| Instructions for the task |
Your task is to copy the lines from the line containing "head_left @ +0" through the end of the listing below, both included, without any pictures.

━━ Information supplied

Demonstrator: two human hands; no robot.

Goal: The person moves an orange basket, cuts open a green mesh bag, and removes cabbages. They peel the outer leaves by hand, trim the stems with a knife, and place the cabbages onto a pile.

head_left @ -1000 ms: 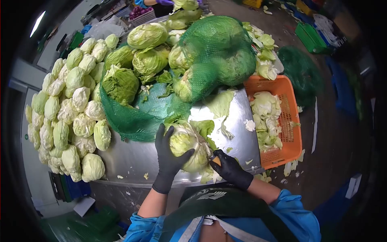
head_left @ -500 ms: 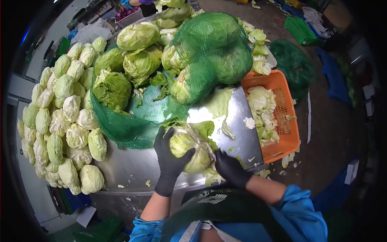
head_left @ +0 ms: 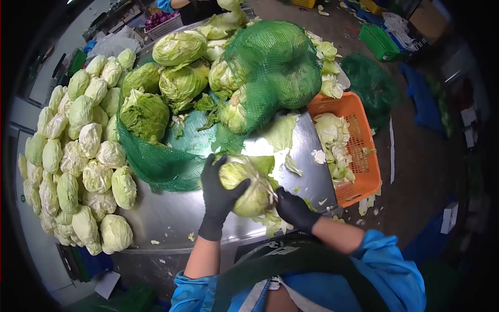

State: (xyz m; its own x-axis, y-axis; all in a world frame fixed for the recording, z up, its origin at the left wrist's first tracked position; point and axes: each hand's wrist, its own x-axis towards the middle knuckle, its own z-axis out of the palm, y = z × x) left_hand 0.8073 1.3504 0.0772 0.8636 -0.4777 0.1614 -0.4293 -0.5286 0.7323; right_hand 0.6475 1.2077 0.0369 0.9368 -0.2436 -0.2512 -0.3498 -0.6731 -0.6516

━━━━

| Answer to this task |
head_left @ +0 ms: 

State: (xyz m; its own x-axis, y-axis; all in a world frame fixed for the recording, z up, its origin at the left wrist's first tracked position; point and axes: each hand's wrist, its own x-axis towards the middle knuckle, its own z-axis out of the palm, y = z × x) left_hand 0.8073 1.3504 0.0772 0.8636 -0.4777 0.1614 -0.4293 -0.5286 0.7323; right_hand 0.6475 1.2077 0.0369 0.9368 -0.2436 -0.2512 -0.3498 -0.6731 -0.6516

The answer given above is complete as it stands.